None of this is especially profound.  Its a rather simple set of analogies, but every once in a while we need to be reminded:  communities and nations and churches are the result of individuals working in concert for the common good. 

Monday, May 2, 2016

Learning from the Past

For two or three years now I have been undertaking what I call my "Presidential Project."  In essence, I am reading a biography of each of our Presidents in chronological order.  With my other reading (I always have a novel going, a professionally related work of non-fiction and something for my soul--not to mention the occasional book I am reading in order to review it for Speakeasy) I have been averaging a presidential biography every other month or so.  Sometimes I get bogged down, if the subject or the author's treatment is a drag ( Thomas Reeves' Chester A. Arthur comes to mind!) and it takes much longer.  And occasionally a shorter one is a breeze. 

Currently I am reading A. Scott Berg's brilliant Wilson.  It is a beautifully written volume, full of wonderful details about our 28th President, Thomas Woodrow Wilson.  Berg has a good grasp on the historical context, and provides many salient details which help to explain Wilson's very complex personality.  He even shares how and why he was known as Woodrow instead of Thomas.  (You'll have to read the book for yourself to find out the details.)

Wilson, the son of a Presbyterian preacher, was a very moral man.   His decisions were often rooted in his deeply held Christian beliefs.  He was a regular churchgoer and read the Bible most every day.  As I have been reading about his life and work, however, I have been rather troubled that this man, who I really admire in so many ways, was also, for all intents and purposes, a segregationist.  Having grown up in the South in the period of time following the Civil War, he seems to have soaked up the surrounding cultural norm that surrounded him in his early days.
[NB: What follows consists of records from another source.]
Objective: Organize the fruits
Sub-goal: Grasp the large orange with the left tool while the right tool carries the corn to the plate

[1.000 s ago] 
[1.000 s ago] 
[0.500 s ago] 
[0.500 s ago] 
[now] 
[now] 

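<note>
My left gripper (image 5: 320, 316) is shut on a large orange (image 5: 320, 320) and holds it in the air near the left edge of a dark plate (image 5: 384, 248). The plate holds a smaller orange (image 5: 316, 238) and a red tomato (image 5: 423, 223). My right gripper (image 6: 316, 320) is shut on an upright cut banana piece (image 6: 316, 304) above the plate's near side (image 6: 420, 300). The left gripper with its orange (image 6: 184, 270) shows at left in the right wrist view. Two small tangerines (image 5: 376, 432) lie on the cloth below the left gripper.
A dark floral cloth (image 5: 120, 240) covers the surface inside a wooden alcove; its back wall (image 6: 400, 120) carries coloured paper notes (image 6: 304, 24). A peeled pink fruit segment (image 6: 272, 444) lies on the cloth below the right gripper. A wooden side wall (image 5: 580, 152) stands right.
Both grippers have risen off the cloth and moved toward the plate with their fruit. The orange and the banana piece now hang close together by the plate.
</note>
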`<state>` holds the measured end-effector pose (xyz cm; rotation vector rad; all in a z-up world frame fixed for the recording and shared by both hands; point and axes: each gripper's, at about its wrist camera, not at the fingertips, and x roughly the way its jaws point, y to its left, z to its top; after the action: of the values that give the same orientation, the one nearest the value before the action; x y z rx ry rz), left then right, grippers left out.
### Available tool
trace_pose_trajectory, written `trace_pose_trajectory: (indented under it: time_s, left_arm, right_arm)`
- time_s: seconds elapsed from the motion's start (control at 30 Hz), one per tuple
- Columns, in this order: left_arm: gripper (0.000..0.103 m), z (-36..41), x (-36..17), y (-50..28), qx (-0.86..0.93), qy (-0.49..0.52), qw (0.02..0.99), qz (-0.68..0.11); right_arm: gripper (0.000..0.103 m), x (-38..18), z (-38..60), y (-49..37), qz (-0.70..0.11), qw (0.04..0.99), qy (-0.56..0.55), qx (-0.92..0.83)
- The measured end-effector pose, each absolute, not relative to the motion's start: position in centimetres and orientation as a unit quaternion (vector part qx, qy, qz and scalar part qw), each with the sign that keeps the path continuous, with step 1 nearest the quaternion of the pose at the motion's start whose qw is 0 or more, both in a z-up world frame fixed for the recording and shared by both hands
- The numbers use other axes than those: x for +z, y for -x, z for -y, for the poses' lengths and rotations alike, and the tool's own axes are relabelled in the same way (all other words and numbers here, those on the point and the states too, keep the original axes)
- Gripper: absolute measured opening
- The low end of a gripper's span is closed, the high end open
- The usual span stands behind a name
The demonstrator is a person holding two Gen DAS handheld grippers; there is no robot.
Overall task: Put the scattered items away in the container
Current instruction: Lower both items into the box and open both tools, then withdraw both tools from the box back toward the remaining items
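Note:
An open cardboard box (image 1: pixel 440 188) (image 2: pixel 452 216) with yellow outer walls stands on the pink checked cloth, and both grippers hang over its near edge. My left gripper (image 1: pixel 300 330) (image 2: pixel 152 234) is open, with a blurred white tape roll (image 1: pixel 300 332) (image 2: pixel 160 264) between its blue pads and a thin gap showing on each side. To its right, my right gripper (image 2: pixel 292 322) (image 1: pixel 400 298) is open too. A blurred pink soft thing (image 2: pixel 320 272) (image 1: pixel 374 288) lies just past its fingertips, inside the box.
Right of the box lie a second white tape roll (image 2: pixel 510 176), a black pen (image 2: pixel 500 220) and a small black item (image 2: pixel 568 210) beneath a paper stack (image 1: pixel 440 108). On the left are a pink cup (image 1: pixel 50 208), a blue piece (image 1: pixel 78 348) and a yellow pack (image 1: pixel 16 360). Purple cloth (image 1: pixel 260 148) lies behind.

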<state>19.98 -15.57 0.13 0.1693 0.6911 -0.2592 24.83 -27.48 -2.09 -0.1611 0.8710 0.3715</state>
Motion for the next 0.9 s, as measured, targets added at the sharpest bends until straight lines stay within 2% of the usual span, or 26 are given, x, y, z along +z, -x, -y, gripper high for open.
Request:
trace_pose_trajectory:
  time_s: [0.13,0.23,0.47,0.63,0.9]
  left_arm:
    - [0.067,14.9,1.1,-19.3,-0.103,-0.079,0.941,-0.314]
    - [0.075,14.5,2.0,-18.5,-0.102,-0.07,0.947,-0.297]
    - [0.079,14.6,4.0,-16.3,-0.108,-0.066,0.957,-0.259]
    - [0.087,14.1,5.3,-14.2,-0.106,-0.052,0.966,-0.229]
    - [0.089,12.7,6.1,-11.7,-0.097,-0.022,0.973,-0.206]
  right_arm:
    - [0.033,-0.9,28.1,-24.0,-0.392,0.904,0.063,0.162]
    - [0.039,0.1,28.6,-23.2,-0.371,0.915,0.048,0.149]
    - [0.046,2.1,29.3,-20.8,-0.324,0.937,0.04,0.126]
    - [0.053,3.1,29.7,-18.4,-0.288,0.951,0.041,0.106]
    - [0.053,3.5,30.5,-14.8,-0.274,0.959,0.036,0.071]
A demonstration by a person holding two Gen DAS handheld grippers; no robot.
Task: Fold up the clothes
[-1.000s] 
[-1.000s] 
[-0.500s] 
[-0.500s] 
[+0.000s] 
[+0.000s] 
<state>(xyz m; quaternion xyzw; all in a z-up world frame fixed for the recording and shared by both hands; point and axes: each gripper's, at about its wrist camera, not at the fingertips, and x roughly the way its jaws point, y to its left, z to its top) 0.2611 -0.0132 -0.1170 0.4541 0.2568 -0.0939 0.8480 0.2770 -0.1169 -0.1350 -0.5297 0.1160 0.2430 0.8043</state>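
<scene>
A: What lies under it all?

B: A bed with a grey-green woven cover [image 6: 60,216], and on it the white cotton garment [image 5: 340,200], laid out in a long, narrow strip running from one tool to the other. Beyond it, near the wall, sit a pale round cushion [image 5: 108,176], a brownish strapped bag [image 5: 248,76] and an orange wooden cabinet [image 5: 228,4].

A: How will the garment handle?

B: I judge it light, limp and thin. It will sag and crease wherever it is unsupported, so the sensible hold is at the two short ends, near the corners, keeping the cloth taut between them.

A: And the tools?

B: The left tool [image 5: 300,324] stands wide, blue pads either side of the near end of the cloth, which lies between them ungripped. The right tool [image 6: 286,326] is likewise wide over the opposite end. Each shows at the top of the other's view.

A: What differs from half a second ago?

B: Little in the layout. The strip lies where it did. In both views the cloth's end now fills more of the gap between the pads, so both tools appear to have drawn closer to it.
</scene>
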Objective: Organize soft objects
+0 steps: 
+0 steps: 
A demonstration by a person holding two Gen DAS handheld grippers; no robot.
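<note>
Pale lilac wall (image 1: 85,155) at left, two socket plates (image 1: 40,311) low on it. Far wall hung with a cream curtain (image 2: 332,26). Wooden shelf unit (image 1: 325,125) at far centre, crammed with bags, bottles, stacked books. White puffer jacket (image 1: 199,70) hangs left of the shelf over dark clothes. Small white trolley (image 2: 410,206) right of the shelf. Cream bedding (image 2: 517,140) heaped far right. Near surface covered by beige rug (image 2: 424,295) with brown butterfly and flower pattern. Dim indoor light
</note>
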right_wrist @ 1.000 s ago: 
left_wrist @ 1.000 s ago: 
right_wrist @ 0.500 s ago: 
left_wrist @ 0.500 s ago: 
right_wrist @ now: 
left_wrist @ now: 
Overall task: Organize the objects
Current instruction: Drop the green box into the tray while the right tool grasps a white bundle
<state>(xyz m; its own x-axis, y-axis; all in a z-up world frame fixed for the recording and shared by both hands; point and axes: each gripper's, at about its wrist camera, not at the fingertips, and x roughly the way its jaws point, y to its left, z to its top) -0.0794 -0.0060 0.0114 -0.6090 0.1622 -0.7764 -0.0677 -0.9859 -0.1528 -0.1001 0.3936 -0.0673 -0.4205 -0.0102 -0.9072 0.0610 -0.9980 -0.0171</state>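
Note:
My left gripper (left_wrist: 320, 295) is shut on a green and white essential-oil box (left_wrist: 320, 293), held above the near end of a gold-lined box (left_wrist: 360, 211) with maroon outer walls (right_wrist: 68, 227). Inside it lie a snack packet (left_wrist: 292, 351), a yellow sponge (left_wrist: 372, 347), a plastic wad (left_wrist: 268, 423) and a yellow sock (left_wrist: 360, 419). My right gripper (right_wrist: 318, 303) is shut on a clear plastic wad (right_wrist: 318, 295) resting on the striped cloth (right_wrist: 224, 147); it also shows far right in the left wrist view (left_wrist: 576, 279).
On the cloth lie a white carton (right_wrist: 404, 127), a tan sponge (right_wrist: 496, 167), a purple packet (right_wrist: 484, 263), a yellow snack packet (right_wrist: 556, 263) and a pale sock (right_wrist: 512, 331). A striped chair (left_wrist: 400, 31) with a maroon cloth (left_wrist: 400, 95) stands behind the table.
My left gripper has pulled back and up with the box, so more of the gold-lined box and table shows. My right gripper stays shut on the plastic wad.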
Now, I am not here to judge Wilson.  I think his many, many of his positions and actions were quite laudable.  Would that modern politicians be as thoughtful as he was!  But his story raises the question, how do we deal with such glaring flaws in the lives of those people of the past we have come to admire?  Do you write them off as unacceptable people?  Do we discount everything else they did because of such inconsistency?  Or do we honestly acknowledge the flaws, while still celebrating the good things they did, the positive contributions they made?  Clearly, I think the later approach is more useful.  And frankly, more humane.  After all, isn't that the way we want others to treat us?  As a human being, I have some real shortcomings.  But I pray people don't simply see me for may failings!  I hope they are willing to see me as a man struggling to live a life of faith and integrity.  Not as a hypocrite.  I imagine you wish for the same for yourself.

History always has much to teach us.  About our world, about ourselves.  Might we be willing to learn!